The Chinese government has barred the use of Micron Technology (NASDAQ: MU) products in key infrastructure applications in the country, citing national security risks, causing Micron stock to decline by about 3% in trading on Monday. So what is driving the ban and how big of an impact will it have on Micron’s business? The move is viewed as a retaliation of sorts for the export controls the U.S. has imposed on advanced semiconductors products in China. Micron’s memory chips could be viewed as a soft target of sorts in the semiconductor trade war, given that China likely has multiple alternatives to source DRAM and NAND memory chips from other suppliers from around the region, unlike logic chips and graphics processors that have a more limited pool of more specialized suppliers. So how will this move impact Micron? Micron derived about 11% of its total revenue from mainland China in 2022. This number increases to close to 16% if we also include Hong Kong. Moreover, Qualcomm has previously disclosed that it also supplies to distributors that sell to China-headquartered companies. Including these indirect sales, the company’s total exposure to China could amount to close to a quarter of Micron’s total revenues. Now, although the current ban applies only to big Chinese institutions such as banks and telecom networks, this could impact Micron’s brand image in the country leading to slower demand from the broader consumer space. Overall, Micron has indicated that it expects a revenue hit to the tune of a low-single to high-single-digit percentage.
The restrictions in China come at a time when Micron’s recent financial performance has been tough. Over Q2 FY’23 (fiscal year ends August) revenues fell by 52% year-over-year, as average realized prices for both DRAM and NAND declined about 20% sequentially. Demand from key markets, such as mobile and PCs, fell considerably, just as industry supply continued to grow. Overall demand growth for 2023 is also expected to be muted, with the company forecasting approximately 5% growth for DRAM – which sees relatively inelastic demand – and a low-teens percentage growth for NAND. Micron is guiding for a 55% year-over-year drop in revenues at the mid-point for its fiscal third quarter (ending May) as well. However, the markets are looking ahead toward recovery. The memory market could see improved supply-demand balance from the second half of this year, with major manufacturers including Samsung, SK Hynix, Micron, Western Digital, and Kioxia cutting production, in a move that could help to stem the decline in DRAM and NAND prices. Demand for PCs and smartphones could also be bottoming out, helping to revive demand to an extent. For perspective, PC sales declined by about 30% year-over-year in Q1 CY’2023, per Gartner, it’s likely that things will get better in the back half of this year, as excess inventories are absorbed over Q2 CY’2023. This could help to blunt the impact of the Chinese ban, to an extent. Moreover, the advent of generative AI tools such as the popular ChatGPT is also likely to drive up memory demand since these algorithms typically require more storage and RAM resources compared to other types of algorithms.
So, is Micron stock a buy at current levels of about $66 per share?
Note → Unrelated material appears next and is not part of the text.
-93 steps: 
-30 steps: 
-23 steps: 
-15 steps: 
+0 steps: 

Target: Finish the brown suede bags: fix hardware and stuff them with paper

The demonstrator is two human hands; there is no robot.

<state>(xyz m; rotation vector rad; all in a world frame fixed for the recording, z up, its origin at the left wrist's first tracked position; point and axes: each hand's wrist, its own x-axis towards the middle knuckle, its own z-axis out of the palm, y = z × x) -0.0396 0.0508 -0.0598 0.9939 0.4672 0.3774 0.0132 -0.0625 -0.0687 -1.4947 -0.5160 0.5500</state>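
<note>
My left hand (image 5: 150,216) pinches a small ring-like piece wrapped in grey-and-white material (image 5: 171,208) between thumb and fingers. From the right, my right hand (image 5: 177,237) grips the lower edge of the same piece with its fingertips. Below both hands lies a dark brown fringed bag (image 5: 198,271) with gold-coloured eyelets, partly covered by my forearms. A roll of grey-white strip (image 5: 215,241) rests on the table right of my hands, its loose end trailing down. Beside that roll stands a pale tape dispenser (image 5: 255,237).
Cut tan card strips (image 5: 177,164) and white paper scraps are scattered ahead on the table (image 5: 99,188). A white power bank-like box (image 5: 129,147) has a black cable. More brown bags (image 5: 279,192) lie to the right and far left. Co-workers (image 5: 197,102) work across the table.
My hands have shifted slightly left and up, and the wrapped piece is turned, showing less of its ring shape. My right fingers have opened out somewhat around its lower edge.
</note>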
We don’t think so. Micron’s valuation still appears rich, with the stock trading at about 100x forward earnings. There are also concerns about the global economy, amid high-interest rates and relatively stubborn inflation, which could weigh on consumer electronics sales, delaying the recovery in demand for memory players. We remain slightly negative on Micron stock with a $59 price estimate which is about 13% below the current market price. See our analysis of Micron’s valuation: Expensive or cheap for more details.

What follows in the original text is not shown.